La violenta muerte de una niña de 13 años y su padrastro en Maipú, en manos de bandas del crimen organizado, motivó a las diputadas de Renovación Nacional Carla Morales y Marcia Raphael a enviar una carta al presidente Gabriel Boric, solicitando una intervención urgente ante el alarmante aumento de menores asesinados en Chile. “Cada vida inocente que se pierde no solo es una tragedia personal, sino también un recordatorio contundente de la crisis de la infancia y adolescencia en Chile”, afirmaron en la misiva dirigida al Mandatario.
En el texto, las parlamentarias recordaron las palabras del presidente Boric en su última cuenta pública, haciendo un llamado a convertir la esperanza en acciones concretas y urgentes para proteger a los niños del país. “Se hace cada vez más difícil soñar y jugar en un país donde la vida de los más vulnerables está constantemente amenazada”, subrayaron las legisladoras, enfatizando la necesidad de medidas inmediatas que frenen la creciente violencia que afecta a la niñez.
Alarma por cifras y llamado a actuar con urgencia
Las diputadas destacaron en su carta el mensaje del arzobispo de Santiago, Fernando Chomalí, quien reflexionó sobre la violencia que rodea a los niños tras el nacimiento de la hija del presidente, preguntándose: “¿Qué país le estamos dejando a Violeta?”. A esto se suman cifras preocupantes: entre 2018 y 2024, se registraron 359 homicidios de niños y adolescentes en Chile, con 129 víctimas menores de 15 años. La proyección para este año indica que los homicidios de menores podrían duplicar los casos de 2018, pasando de 37 a 76 asesinatos en 2024.

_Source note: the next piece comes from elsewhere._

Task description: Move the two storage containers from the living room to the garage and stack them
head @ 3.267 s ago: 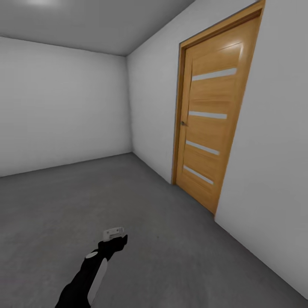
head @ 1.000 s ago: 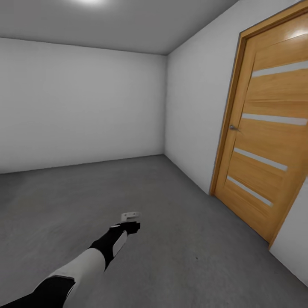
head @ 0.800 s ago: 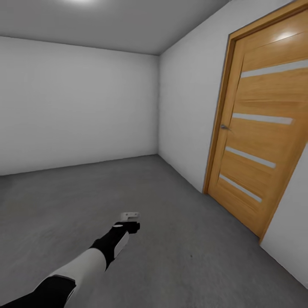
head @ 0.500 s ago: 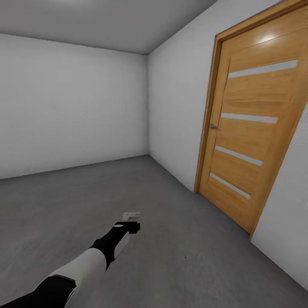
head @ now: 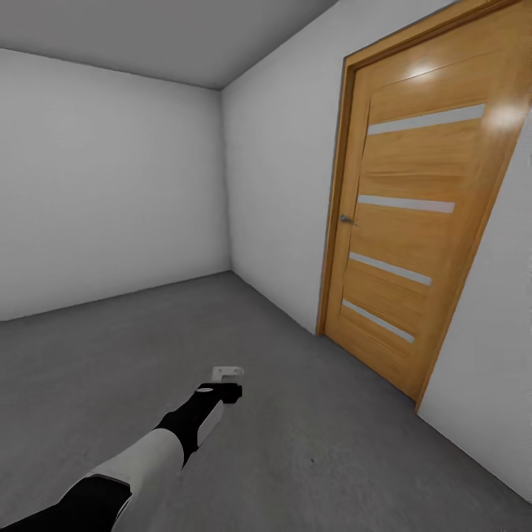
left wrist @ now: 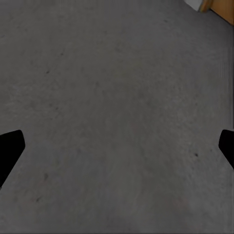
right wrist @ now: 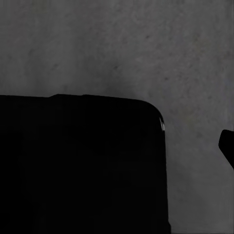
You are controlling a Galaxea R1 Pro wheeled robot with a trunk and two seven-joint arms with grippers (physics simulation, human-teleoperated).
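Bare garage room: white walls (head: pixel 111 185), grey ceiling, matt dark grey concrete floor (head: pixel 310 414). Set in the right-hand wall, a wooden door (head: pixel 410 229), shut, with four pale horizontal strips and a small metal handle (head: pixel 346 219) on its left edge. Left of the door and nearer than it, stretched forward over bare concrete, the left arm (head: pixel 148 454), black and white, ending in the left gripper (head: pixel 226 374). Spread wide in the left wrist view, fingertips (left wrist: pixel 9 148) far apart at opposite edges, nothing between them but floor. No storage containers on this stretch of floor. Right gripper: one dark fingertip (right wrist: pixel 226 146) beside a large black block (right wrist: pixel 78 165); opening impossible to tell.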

Ante este escenario, Morales y Raphael hicieron un llamado directo al presidente Boric para actuar “con firmeza y determinación”, adoptando medidas que aborden las raíces de la violencia y protejan el futuro de la infancia chilena. “No podemos permitir que el ciclo de la violencia continúe robando las infancias que son lo más preciado que tenemos”, advirtieron, concluyendo con un mensaje claro al mandatario: “Esperamos que su gobierno pueda asumir este desafío con la gravedad y urgencia que amerita. La infancia chilena lo necesita”.